# Exploring Data With Pandas

We have previously used the numpy library to hold and manipulate numerical data.  For more sophisticated data handling we often use the library **Pandas**

In this worksheet you will learn to read data in Pandas, and to sort, filter, and plot different data columns.


## Using this notebook

- You should already have completed [the numpy notebook](1_Numpy.ipynb) and [the matplotlib notebook](2_Matplotlib.ipynb) before trying this one.  The layout is the same.



- **Make sure to execute every cell or the ones below may not work**


In [None]:
%matplotlib inline
import pandas as pd
import matplotlib.pyplot as plt
import numpy as np

# 1. Reading and Examining Data

We will read a data set about Scrabble games played in the North American Scrabble Players Association (NASPA), compiled by the statistics website fivethirtyeight.com for this article:
https://fivethirtyeight.com/features/how-qi-and-za-changed-scrabble/

This data file is provided in *comma-separated value* (CSV) format, and the pandas library provides a function to read this format, called `read_csv`.  The first thing we do is load this data into a variable.

Numpy's primary data structure is an `array`. In Pandas we use the `DataFrame`, which is like a connected set of arrays representing different columns in a table, and an index connecting them all.

In [None]:
data = pd.read_csv("data/scrabble_games.csv.gz")
print(type(data))

--- 
Pandas can also load other forms of data, like JSON or even Excel files.



As we see, the variable `data` is a Pandas *DataFrame* object, a table with lots of differet columns.  The first thing to do when you load data is learn about what rows and columns it has.  To start with, we can get a summary of the first and last columns and rows just by executing a cell with the variable name in.

(In fact when you do this some complicated things are happening under the hood to convert the table to something that can be displayed on a web page, but that's all automatic)



In [None]:
data

---

We can also show just the top of the data by calling the method `data.head`.  It's usually a good idea to do this when you make a new data set, to check it's what you expect.  You can also look at the attribute `data.columns` to get a list of columns.  

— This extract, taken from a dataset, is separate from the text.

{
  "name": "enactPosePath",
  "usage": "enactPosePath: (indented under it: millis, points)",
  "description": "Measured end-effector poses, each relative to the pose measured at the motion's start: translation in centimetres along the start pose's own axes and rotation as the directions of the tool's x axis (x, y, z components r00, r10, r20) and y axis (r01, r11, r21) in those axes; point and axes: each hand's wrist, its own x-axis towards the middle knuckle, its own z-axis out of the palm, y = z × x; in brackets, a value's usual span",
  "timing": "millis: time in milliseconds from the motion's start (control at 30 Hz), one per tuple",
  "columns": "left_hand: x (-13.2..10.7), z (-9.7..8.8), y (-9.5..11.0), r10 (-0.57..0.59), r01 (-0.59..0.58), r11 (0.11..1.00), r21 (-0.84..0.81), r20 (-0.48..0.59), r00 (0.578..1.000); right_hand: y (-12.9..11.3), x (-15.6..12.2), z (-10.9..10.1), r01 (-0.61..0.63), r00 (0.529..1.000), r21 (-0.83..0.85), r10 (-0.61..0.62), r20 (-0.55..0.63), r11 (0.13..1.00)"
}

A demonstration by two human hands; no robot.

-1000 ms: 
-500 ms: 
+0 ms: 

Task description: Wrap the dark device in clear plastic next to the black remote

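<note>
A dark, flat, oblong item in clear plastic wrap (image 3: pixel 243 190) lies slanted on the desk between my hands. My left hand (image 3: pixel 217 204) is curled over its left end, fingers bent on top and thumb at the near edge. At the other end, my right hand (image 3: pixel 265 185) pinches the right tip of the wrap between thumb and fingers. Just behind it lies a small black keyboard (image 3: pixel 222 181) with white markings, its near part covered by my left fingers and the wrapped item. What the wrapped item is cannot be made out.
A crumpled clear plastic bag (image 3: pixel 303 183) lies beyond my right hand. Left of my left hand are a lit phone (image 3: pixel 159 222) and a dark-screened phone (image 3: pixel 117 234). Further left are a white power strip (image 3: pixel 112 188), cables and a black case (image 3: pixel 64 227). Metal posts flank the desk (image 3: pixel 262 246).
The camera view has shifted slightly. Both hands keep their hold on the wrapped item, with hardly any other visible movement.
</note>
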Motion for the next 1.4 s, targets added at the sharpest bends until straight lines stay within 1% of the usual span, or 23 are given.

## <font color='blue'>Exercise 1</font>  

Print a list of columns, and examine the top of the data set

Hint: If you correctly display the top of the data set it should be in a nicely formatted table with alternating shading on the rows and bold column names.

In [None]:
# Space for your workings for this exercise


---

# 2. Rows & Columns

Just like with a numpy array, pandas lets us pick out specific rows and columns to look at.

Unlike numpy, square brackets on their own always pick out a column, never a row, and you use a string to choose which column:

In [None]:
data['winnername']

The first column shown above is the index, which we will disuss later.  The second is the winner's name.

---

After we pick out a column, we can then use most of the same methods on it as numpy arrays.

## <font color='blue'>Exercise 2</font>  

Find the maximum winning score in all the data

In [None]:
# Space for your working for this exercise


---

Handily, pandas can also compute statistics for all columns at the same time.  For example, this will find the minimum of all the columns:

In [None]:
data.min()

Somehow it's possible to win with a negative score!  Or possibly that score was incorrectly recorded - that seems a bit more likely.  Note that these minima don't all refer to the same row - they are the minimum values for each column separately.

---

It's very easy to create new columns.  You can just assign to a new column name, e.g. `data["new_name"] = ...`

## <font color='blue'>Exercise 3</font> 

Make a new column on the data set called `margin` which is the difference between the winning and losing score.

Hints: If you mess up the dataframe somehow you can always re-load it by running the `read_csv` cell near the top of the page.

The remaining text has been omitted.